This is not simply deep learning with more layers. A hierarchy of representation is not the same as a hierarchy of agency. Biological systems contain semi-autonomous subunits. Cells have local goals. Tissues have collective goals. Organisms have behavioral goals. Intelligence emerges from the alignment, conflict, negotiation, and coordination among these levels.
The challenge for AI is to move from hierarchical representation to hierarchical regulation.
6. Polycomputing: one substrate, many computations
Another biological principle that deserves more attention in AI is polycomputing.
In engineered digital systems, components are often designed for specialized functions. A memory register stores information. A processor executes instructions. A communication bus transmits signals. Abstraction boundaries are deliberately clean.
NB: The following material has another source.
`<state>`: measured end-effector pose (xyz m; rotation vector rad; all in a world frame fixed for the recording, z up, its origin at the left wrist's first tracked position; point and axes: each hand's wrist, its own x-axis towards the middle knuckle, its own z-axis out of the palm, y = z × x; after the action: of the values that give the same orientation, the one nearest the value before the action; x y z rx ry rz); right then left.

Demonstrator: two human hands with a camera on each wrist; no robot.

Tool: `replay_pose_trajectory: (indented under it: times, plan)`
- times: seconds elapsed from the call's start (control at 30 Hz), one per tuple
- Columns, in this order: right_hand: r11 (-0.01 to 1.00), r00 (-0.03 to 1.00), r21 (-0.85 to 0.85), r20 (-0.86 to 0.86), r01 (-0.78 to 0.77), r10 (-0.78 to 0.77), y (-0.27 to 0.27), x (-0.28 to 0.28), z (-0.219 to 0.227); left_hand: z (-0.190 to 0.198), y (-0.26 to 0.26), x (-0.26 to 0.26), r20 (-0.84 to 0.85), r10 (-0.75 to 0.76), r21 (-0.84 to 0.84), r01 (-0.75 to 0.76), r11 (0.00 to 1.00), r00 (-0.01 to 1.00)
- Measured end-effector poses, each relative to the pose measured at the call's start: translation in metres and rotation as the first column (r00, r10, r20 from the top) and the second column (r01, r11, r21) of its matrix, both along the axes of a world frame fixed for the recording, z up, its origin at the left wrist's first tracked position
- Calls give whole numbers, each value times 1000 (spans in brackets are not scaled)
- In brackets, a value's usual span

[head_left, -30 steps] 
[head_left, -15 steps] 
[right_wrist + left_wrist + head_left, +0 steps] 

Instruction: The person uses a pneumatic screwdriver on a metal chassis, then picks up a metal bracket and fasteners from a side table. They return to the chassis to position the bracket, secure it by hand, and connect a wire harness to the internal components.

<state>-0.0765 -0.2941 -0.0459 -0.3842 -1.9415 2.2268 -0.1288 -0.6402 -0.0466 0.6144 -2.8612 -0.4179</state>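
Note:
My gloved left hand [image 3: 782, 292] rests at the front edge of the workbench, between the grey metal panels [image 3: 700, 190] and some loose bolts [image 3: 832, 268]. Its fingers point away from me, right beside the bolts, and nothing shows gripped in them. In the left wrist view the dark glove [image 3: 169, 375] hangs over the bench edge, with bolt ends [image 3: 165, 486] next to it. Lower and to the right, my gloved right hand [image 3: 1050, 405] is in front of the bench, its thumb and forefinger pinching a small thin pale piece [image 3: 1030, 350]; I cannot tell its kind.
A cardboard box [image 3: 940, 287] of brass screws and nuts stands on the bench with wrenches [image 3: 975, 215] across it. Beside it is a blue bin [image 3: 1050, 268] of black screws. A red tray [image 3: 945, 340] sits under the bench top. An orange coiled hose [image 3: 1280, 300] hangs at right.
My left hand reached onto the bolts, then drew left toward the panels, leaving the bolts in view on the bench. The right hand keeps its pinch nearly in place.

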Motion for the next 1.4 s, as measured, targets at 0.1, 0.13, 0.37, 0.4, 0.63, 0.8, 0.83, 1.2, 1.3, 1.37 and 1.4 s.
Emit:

Biology is messier and more efficient. The same component can participate in many processes at once. A protein may have structural, catalytic, and signaling roles. A cell may contribute to mechanical stability, electrical signaling, metabolic regulation, and immune response. A neural population may encode sensory variables, motor plans, internal state, and task context depending on behavioral regime.
This multifunctionality is not an accident. It is a consequence of evolutionary tinkering. Evolution rarely designs from scratch. It reuses, repurposes, layers, and recombines existing structures. Biological systems are therefore deeply overloaded. They compute many things through the same physical substrate.
This has important implications for AI design.
Modern architectures often pursue modularity through clean separation: one module for perception, one for memory, one for planning, one for action. This may be useful, but biological systems suggest a different kind of modularity: overlapping, context-dependent, multifunctional modules whose role changes with system state.
Polycomputing may be one route toward more efficient and flexible AI. Instead of scaling by adding more specialized components, systems could reuse the same substrate across multiple computational regimes. The relevant question becomes not only “what does this unit represent?” but “what family of computations can this substrate support under different boundary conditions?”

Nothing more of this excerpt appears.